Zastanawiające są mundurki harcerzy bo z tego co pamiętam to takie były w drugiej połowie lat pięćdziesiątych i sześćdziesiątych. I finka w skórzanej nitowanej pochwie zdaje się te przypuszczenia potwierdzać.
No to koń czy woźnica miał na imię Zenon? I rozumiem, jak Zenon chciał jechać innym wozem, to brał tabliczkę, gwoździe, i przybijał, wcześniej usuwając tabliczkę wcześniejszego woźnicy, lub konia, który ciągnął...?
Doprawdy? A kto/co jest wpisane w Dowodzie Rejestracyjnym? Tylko pojazd?
A pojazdy konne były tak właśnie oznaczane jak na zdjęciu - bez względu na to czy się to komu (po latach) podoba czy nie.

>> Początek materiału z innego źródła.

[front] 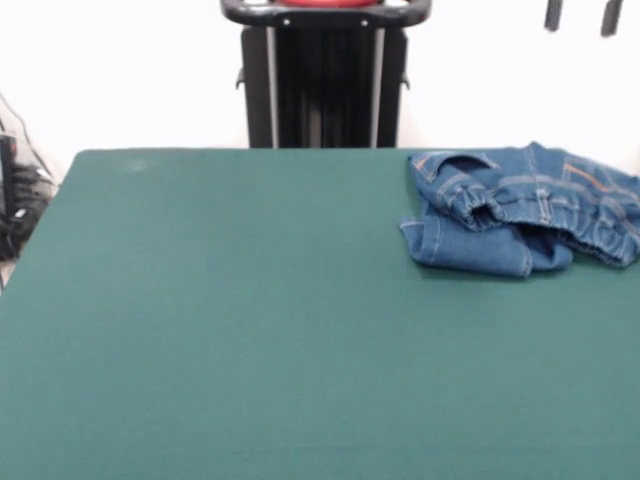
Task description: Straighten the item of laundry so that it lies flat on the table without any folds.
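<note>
The jeans (pixel 525 210) sit in a heap at the far right side of the table (pixel 230 320), close to the back edge. They run off the right side of the picture, so part of them is hidden. They are not flat at all. The stretchy waist is bunched up and faces the front, and cloth is folded over on top of itself. One blue flap sticks out low on the left of the heap, with orange stitching along its edge. The heap is longer from side to side than from front to back, so I think the long way of the jeans runs along the back edge. I cannot tell which end holds the leg ends.

The rest of the green top is wide, so there is lots of room to spread the jeans toward the middle.

The gripper (pixel 582 15) hangs high up at the top right, above the heap. Only two dark tips show, with a gap between them, so it looks open and holds nothing. I think it waits there because the heap is right below. No flattening is done yet.
</note>
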Controlling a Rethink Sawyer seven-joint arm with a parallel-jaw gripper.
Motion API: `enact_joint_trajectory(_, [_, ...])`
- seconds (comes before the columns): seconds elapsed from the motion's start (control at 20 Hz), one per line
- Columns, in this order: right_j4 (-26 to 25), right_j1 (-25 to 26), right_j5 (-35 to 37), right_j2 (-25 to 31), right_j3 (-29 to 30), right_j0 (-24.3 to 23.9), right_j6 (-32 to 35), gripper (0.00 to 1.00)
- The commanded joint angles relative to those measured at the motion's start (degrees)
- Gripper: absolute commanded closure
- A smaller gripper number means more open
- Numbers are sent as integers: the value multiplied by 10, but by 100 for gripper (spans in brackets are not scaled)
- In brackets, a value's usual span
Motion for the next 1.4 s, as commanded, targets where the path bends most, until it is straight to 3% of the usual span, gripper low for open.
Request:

Informacja o przepisach: "Były to tablice informacyjne zawierające imię i nazwisko właściciela i jego adres albo nazwę firmy i jej siedzibę. Musiał je wykonać właściciel wozu konnego i umieścić na jego prawej burcie. Od 1962 do 1983 obowiązywał przepis, że jeden właściciel mający więcej niż jeden wóz konny, każdy z nich musiał oznaczyć na tablicy - poza danymi właściciela - również kolejny numer zaczynając od 1."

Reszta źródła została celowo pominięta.